Ma è un bene il fatto che la rosa bianconera abbia tantissimi campioni? Bisogna partire da un presupposto: l'abbondanza nel calcio è una cosa importantissima perché permette di girare i giocatori e di far si che non si trovino a corto di energie nella fase fondamentale della stagione, periodo nel quale si giocano tre partite alla settimana. Certo, però i giocatori devono accettare il fatto che possono finire in panchina per 2/3 partite consecutive e poi devono mettersi al servizio della squadra e devono farsi trovare pronti quando il mister Maurizio Sarri li chiama. Ci sono giocatori come Mandzukic ed Emre Can che non hanno preso di buon grado il fatto di essere stati esclusi dalla lista Champions e che molto probabilmente andranno via a gennaio, si parla di Cina o Emirati Arabi per il croato e di uno scambio col Barcellona con Rakitic per il tedesco. C'è chi inizia a soffrire il ruolo da comprimario di lusso Dybala che potrebbe iniziare ad ascoltare offerte di altre club e c'è chi, invece, piano piano, a furia di lottare e di rifiutare qualsiasi altra destinazione si sta riprendendo la Juventus.

Parliamo soprattutto di Gonzalo Higuain che pur essendo stato messo sul mercato dalla società, ha rifiutato tutte le destinazioni e che è stato protagonista assoluto dell'inizio della stagione con delle bellissime prestazioni contro il Parma e contro il Napoli (dove ha anche realizzato un gran goal), poi in ordine abbiamo anche Khedira, Matuidi e Rugani che erano tutti e tre sul mercato, ma che per meriti loro (Khedira e Matuidi che hanno convinto Sarri) o per meriti di altri (Rugani che in virtù del brutto infortunio di Chiellini non è stato più ceduto dalla società), sono rimasti e che sono pronti a giocarsi le loro carte nella Juventus.

Ci sono giocatori che nutrono fortemente della fiducia della società tanto per i quali, la Juventus ha rifiutato offerte importanti e che quindi avranno spazio durante la stagione. Stiamo parlando di Demiral, giovane difensore nella scorsa stagione al Sassuolo, per il quale si dice la Juve abbia rifiutato un'offerta di 35/40 milioni di euro, idem per De Sciglio, che è stato cercato nell'ultimo giorno di mercato dal Paris Saint Germain, ma che ha visto la società bianconera rifiutare un probabile scambio col terzino belga Meunier. Ma anche Bernardeschi che è stato corteggiato dal Barcellona che lo voleva scambiare con Rakitic, cosa che la Juve ha rifiutato perchè voleva almeno 20 milioni di conguaglio per il calciatore azzurro.

E poi ci sono i senatori, quelli che ogni anno partono in sordina, ma poi sono fondamentali Sczesny, Chiellini, Bonucci, che nonostante la scappatella al Milan sembra aver riacquistato fiducia nello spogliatoio, Pjanic, Cristiano Ronaldo e Buffon,quest'ultimo rientrato dall'anno al Paris Saint Germain per concludere la sua carriera alla Juventus, Cuadrado (vero e proprio jolly, in virtù dei tanti ruoli che sa fare), Alex Sandro.
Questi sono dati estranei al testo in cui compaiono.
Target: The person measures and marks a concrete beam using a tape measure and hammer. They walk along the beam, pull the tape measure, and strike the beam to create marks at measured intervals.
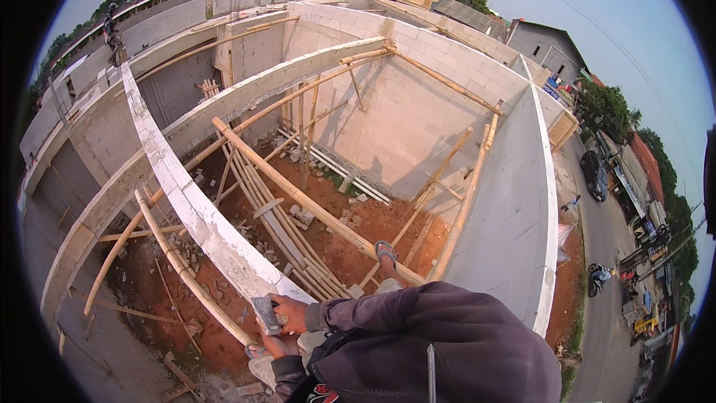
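A small grey rectangular tool (265, 315), whose exact kind I cannot make out, is held beside the end of a white-topped wall beam (212, 231). My right hand (291, 313) has its fingers closed against the tool's right side. Just below, my left hand (276, 345) grips its lower end, with part of the fingers hidden. One sandalled foot (385, 252) rests on a thick bamboo pole (321, 213); the other foot (256, 351) is by the beam's near end. Dark sleeves cover both arms.
Bamboo scaffolding crosses the deep, unroofed rooms. Far below lie red soil (399, 220), rubble and bundled bamboo poles (261, 198). A tall block wall (548, 239) stands at right, with a road (600, 313), a dark car (594, 175) and a motorbike (597, 278) beyond. Another person (112, 33) is far left.
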`<state>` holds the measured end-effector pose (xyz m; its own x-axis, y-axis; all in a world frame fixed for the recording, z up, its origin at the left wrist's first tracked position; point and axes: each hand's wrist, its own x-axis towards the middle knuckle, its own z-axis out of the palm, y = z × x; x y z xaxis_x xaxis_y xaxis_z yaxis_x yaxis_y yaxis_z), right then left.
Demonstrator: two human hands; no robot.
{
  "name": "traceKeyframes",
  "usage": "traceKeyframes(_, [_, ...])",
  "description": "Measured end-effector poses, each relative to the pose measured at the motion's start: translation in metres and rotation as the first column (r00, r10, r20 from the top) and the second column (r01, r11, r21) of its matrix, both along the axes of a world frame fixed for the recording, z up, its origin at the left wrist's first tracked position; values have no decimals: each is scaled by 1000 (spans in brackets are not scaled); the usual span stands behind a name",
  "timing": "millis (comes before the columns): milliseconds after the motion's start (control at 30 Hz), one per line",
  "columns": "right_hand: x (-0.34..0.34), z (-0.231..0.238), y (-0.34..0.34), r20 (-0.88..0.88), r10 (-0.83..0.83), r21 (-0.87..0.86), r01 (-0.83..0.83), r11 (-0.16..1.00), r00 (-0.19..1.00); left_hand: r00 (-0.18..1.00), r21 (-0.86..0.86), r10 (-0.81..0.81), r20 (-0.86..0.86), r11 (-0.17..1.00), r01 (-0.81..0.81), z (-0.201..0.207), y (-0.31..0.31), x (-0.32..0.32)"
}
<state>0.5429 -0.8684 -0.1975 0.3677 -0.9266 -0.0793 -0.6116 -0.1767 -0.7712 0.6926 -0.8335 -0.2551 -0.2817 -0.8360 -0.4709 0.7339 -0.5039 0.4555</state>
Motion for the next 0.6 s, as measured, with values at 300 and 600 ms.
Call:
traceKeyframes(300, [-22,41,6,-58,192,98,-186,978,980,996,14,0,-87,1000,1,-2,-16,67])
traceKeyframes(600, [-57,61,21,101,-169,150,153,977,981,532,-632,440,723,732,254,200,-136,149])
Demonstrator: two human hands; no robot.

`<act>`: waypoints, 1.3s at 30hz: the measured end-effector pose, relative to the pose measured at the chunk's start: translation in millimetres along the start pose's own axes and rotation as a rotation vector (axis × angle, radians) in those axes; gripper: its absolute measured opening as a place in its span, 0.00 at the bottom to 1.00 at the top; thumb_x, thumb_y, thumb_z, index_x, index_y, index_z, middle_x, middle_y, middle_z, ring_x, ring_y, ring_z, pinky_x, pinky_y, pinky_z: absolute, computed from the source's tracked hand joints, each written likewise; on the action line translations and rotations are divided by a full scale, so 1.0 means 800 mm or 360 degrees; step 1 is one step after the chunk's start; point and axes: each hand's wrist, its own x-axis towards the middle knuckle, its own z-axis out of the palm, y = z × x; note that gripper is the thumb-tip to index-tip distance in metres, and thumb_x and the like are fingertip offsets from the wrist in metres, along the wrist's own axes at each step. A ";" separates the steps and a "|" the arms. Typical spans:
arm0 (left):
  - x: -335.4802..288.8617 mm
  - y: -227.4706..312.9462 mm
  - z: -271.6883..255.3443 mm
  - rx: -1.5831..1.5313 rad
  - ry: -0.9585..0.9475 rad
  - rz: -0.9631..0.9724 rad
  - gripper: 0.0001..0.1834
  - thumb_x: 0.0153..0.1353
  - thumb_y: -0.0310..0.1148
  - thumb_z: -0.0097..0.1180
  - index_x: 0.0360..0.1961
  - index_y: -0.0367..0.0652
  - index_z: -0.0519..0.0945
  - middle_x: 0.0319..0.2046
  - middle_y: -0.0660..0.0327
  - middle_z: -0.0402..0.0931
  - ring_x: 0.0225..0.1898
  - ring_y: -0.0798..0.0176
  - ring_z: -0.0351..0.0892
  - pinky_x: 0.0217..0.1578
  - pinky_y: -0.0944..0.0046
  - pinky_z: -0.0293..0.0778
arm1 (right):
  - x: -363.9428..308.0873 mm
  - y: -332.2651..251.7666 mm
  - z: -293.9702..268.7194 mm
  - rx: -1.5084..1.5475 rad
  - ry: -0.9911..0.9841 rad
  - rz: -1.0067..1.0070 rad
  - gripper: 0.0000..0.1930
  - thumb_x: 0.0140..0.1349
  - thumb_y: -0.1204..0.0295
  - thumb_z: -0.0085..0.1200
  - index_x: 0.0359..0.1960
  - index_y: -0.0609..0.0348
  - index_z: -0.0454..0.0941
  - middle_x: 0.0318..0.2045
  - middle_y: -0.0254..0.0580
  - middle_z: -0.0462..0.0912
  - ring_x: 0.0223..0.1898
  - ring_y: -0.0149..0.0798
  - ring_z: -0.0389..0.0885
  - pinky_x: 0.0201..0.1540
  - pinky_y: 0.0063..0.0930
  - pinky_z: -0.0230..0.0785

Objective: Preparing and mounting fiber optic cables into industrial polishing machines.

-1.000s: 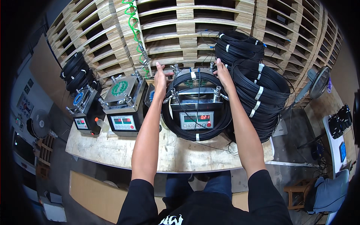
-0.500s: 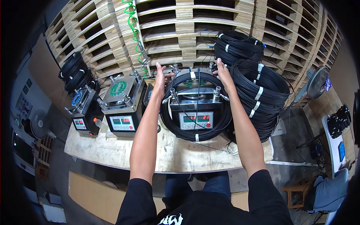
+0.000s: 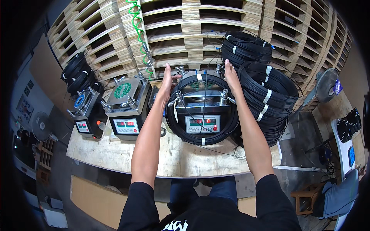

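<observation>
A bench-top polishing machine (image 3: 180, 115) with a lit front panel and clamp posts at its corners stands in front of me. A coil of black cable (image 3: 203, 141), tied with white tape, loops around its front and over its top. Beside the machine's far left post is my left hand (image 3: 166, 84), fingers apart and nothing visible in it. My right hand (image 3: 231, 78) is at the far right post, fingers stretched out along the coil's right edge. Some fingers of both hands are hidden. A green connector ring shows partly behind the cable on the top plate.
Two similar machines (image 3: 125, 109) (image 3: 83, 115) stand to the left, with an orange-capped bottle (image 3: 101, 125) between them. Large stacked cable coils (image 3: 266, 96) crowd the right side. Wooden pallets (image 3: 192, 34) rise behind the bench (image 3: 185, 159). A green spiral hose (image 3: 135, 23) hangs there.
The red digits on the middle machine's panel have changed. My left hand has shifted slightly right, while the right hand stays nearly in place. The coil has not visibly moved on the machine.
</observation>
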 end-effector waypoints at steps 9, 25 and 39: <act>0.016 -0.013 -0.011 -0.0028 0.0346 0.0372 0.49 0.67 0.74 0.32 0.75 0.46 0.52 0.57 0.50 0.71 0.48 0.53 0.77 0.42 0.58 0.74 | -0.011 -0.013 0.003 0.0081 -0.0193 0.0076 0.43 0.71 0.33 0.31 0.73 0.55 0.61 0.62 0.45 0.73 0.46 0.38 0.77 0.52 0.37 0.69; 0.001 -0.004 0.008 0.0154 0.0183 0.0439 0.51 0.68 0.74 0.30 0.76 0.43 0.50 0.71 0.49 0.58 0.58 0.53 0.72 0.48 0.52 0.74 | -0.004 -0.001 0.007 -0.0025 -0.0125 -0.0182 0.37 0.74 0.42 0.39 0.71 0.60 0.62 0.67 0.58 0.70 0.71 0.51 0.65 0.71 0.32 0.53; -0.031 0.008 0.005 -0.0148 0.0041 0.0128 0.64 0.54 0.87 0.29 0.77 0.45 0.49 0.56 0.48 0.72 0.37 0.51 0.77 0.38 0.54 0.77 | -0.029 -0.032 -0.005 0.0347 -0.0084 0.0180 0.47 0.66 0.27 0.32 0.79 0.41 0.43 0.70 0.54 0.59 0.63 0.54 0.71 0.65 0.57 0.61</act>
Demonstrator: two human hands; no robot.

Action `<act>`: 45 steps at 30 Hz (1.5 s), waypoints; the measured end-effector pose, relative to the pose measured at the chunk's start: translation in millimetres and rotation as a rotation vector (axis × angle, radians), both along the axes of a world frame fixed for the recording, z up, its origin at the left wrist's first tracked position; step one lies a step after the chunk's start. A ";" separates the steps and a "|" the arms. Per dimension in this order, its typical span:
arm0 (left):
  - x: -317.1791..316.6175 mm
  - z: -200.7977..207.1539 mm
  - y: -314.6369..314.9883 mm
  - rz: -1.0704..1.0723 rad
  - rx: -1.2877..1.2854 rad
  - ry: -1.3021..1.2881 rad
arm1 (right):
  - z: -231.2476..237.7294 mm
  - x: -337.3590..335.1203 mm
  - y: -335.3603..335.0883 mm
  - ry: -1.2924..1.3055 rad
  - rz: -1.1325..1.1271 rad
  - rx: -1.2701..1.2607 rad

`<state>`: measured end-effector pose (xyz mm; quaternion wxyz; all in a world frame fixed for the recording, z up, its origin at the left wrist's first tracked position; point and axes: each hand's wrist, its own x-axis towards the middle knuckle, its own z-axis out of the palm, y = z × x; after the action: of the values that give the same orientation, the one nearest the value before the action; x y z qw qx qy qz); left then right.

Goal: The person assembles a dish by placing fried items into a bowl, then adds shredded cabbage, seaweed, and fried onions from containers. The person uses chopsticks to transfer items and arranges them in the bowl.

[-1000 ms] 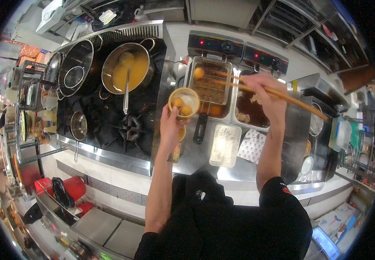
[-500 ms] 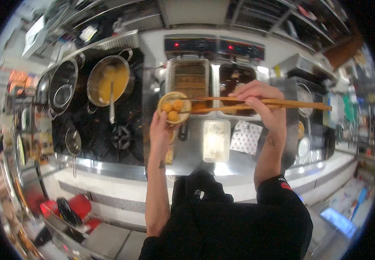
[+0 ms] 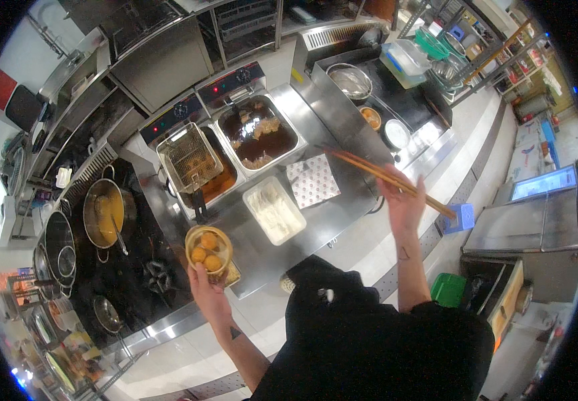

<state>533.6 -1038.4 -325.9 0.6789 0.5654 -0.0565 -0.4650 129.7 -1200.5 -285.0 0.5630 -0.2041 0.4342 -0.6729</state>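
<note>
My left hand grips the near rim of a small round bowl, light brown in colour. Several golden fried balls lie in it. The bowl is over the steel counter, beside the stove's edge. In my right hand is a pair of long wooden chopsticks, held closed around their middle; their tips point to the upper left, with nothing between them. Left of the tips lies a sheet of patterned paper. A white rectangular tray with pale powder stands beside the paper.
Behind the tray are two deep fryers, one with a wire basket raised over it, the other with dark oil and frying pieces. On the left stove stand a pot of yellow liquid and a small ladle-like strainer. A strainer sits at the far right.
My view has turned right. The chopsticks have left the bowl and swung away to the right, above the paper's side. The bowl stays in my left hand, lower and nearer.
</note>
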 end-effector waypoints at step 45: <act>-356.4 12.6 -11.1 0.251 0.143 0.111 | -194.1 -179.3 -363.7 1.808 0.929 -0.896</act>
<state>177.2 -1049.5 -313.3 0.6918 0.5884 0.0853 -0.4097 -49.6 -1564.2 -479.1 0.1119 -0.9475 0.2837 -0.0958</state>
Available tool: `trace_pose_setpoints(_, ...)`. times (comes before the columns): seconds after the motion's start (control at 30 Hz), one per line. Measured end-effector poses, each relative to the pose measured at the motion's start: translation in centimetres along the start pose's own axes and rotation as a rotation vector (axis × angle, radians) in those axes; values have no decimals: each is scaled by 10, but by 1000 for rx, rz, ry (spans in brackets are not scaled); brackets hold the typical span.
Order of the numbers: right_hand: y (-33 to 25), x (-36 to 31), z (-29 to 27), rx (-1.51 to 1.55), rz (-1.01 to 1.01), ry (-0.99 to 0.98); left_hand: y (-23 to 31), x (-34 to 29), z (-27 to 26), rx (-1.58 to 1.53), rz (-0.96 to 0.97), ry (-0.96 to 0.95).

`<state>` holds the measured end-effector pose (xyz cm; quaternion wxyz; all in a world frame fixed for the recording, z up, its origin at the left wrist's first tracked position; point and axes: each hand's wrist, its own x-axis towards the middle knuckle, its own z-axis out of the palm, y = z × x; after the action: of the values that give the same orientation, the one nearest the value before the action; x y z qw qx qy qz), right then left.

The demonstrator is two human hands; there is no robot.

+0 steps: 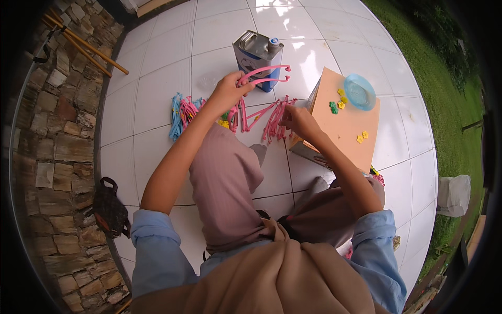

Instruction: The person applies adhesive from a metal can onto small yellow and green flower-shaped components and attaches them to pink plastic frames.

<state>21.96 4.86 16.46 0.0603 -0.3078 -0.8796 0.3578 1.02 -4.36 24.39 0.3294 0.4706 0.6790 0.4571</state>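
Observation:
My left hand [229,90] is closed round a pair of slim pink plastic strips [267,69], whose knobbed ends stick out to the right in front of a metal can. On the tiles lies a loose bunch of similar pink strips [272,124]. My right hand [301,123] has its fingers curled and pinched at the bunch's right side, with the fingertips partly hidden among the strips. Left of the bunch, partly behind my left forearm, are blue strips [177,118] and more pink strips [188,111], with a few yellow and green pieces beside them.
The rectangular metal can [256,60] with a blue cap stands ahead. To the right, a peach-topped box [340,141] carries a translucent blue dish [360,92], yellow flower pieces [362,137] and a green piece [333,108]. A dark bag [111,209] rests by the stone wall [57,172].

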Motion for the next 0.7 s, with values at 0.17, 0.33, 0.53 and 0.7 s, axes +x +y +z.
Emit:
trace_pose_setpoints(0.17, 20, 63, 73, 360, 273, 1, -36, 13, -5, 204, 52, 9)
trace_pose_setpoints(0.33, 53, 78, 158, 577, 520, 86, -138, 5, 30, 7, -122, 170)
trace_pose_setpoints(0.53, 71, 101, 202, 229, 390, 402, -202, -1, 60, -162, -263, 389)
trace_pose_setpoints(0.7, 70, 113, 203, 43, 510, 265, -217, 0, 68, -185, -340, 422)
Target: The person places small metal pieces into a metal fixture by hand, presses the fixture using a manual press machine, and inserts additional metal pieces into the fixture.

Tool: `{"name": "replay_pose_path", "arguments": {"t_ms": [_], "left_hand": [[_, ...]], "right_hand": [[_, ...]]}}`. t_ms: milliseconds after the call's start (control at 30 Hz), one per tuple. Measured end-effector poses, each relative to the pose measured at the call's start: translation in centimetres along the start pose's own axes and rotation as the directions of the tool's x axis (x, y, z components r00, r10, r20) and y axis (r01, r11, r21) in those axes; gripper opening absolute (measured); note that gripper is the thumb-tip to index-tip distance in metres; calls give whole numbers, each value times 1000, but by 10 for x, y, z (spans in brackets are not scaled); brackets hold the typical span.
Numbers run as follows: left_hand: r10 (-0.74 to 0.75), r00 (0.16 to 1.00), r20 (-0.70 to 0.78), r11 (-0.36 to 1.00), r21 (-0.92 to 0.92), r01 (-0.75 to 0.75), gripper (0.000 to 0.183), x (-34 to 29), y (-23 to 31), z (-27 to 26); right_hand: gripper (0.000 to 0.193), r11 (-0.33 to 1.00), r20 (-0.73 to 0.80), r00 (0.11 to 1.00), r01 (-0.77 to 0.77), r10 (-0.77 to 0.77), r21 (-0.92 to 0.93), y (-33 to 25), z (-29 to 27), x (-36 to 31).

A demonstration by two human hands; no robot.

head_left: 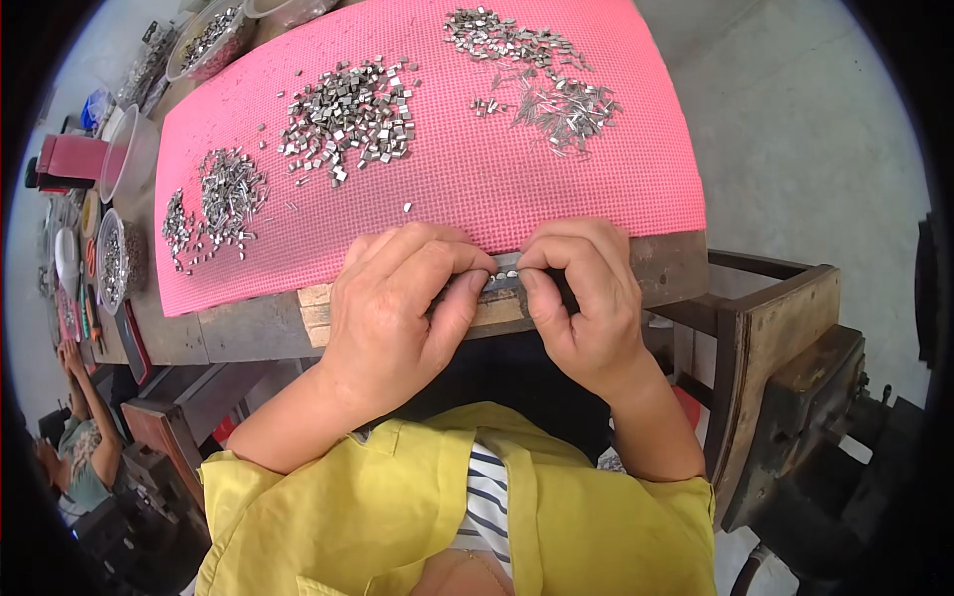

Possiamo considerare come nuovo acquisto oltre ai già citati Demiral e Buffon e a quelli ancora non nominati come Ramsey, preso a parametro zero dall'Arsenal (se sta bene è un grandissimo acquisto) e Rabiot (inseguito per tanto tempo e preso finalmente quest'anno anche lui a zero dal Paris Saint Germain), Douglas Costa che l'anno scorso, togliendo le primissime partite, non si è più visto per infortuni e per un rapporto ormai logoro con l'allora mister Max Allegri.

Che dire, la Juve si ritrova con una squadra con giocatori molto validi, che dovranno essere gestiti da Maurizio Sarri. La Juve quest'anno vivrà nell'abbondanza e questo se sarà un bene o un male lo dirà ancora una volta il campo. Sulla carta avere 2 giocatori forti per ruolo è una cosa importante, ma solo sulla carta. Ecco perché sarà molto determinante il lavoro del mister Maurizio Sarri, che dovrà cercare di far sentire tutti i giocatori importanti e dovrà sfruttarli ad uno ad uno per rendere questa stagione vincente come le ultime.